Enviada em 27/10/2020

Segundo a constituição federal de 1988, no seu artigo 220, é dever do Estado assegurar a liberdade da imprensa, ou seja, o mesmo compromete-se com o direito da imprensa a expor fatos e acontecimentos, mesmo que isso prejudique alguém. Contudo, infelizmente alguns meios de comunicação em massa usam da sua liberdade de expressão como uma forma de incitar a violência, e a justiça com as próprias mãos, estimulando a população a cometer crimes hediondos, como homicídios e agressão.

Cabe salientar, que de acordo com o pesquisador do Núcleo de Estudos de Violência na USP, Vitor Blotta, “A mídia banaliza a condição moral das pessoas e não a própria violência (…)” isso indica que para Blotta, em um Estado de direito, a justiça com as próprias mãos é, uma injustiça. “A imprensa, a forma como ela retrata os casos, pode influenciar atitudes de apoio a resoluções violentas de conflito”, afirma o pesquisador.

Convém frisar, que grande responsabilidade da manipulação das pessoas vem das ondas sensacionalistas que alguns meios de comunicação em massa usam para atrair a audiência de muitas pessoas, acarretando no sentimento de revolta, e sede por justiça, por parte da população, levando os mesmos a cometer crimes hediondos.

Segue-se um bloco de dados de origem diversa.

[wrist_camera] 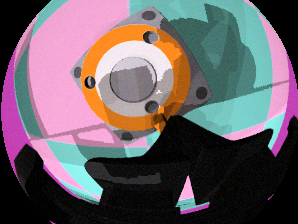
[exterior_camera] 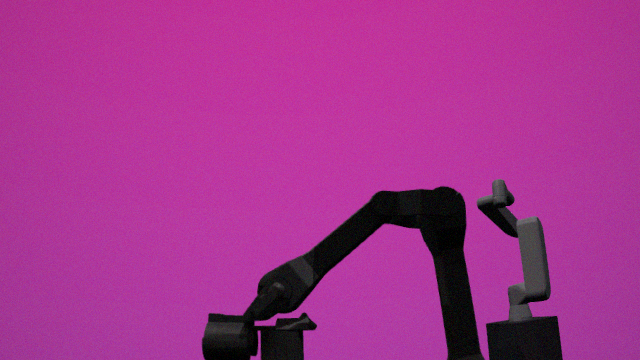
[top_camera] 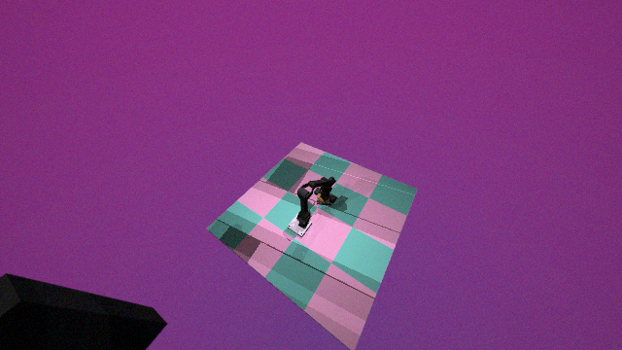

Como o caso de um menor amarrado a um poste, no Rio de Janeiro, em fevereiro de 2014.

De acordo os fatos que foram relatados anteriormente, cabe ao poder legislativo, criar uma lei federal que puna os responsáveis pelos meios de comunicação que incentivem a pratica de violência. Além disso, cabe ao Ministério da Justiça alertar a população que a violência não é uma forma legal de justiça, e que pode levar até a prisão, por meio de outdoors no Brasil inteiro, e comerciais em horários nobres da televisão.  Com a finalidade de acabar com as ondas de sensacionalismo, e o estímulo de justiça com as próprias mãos.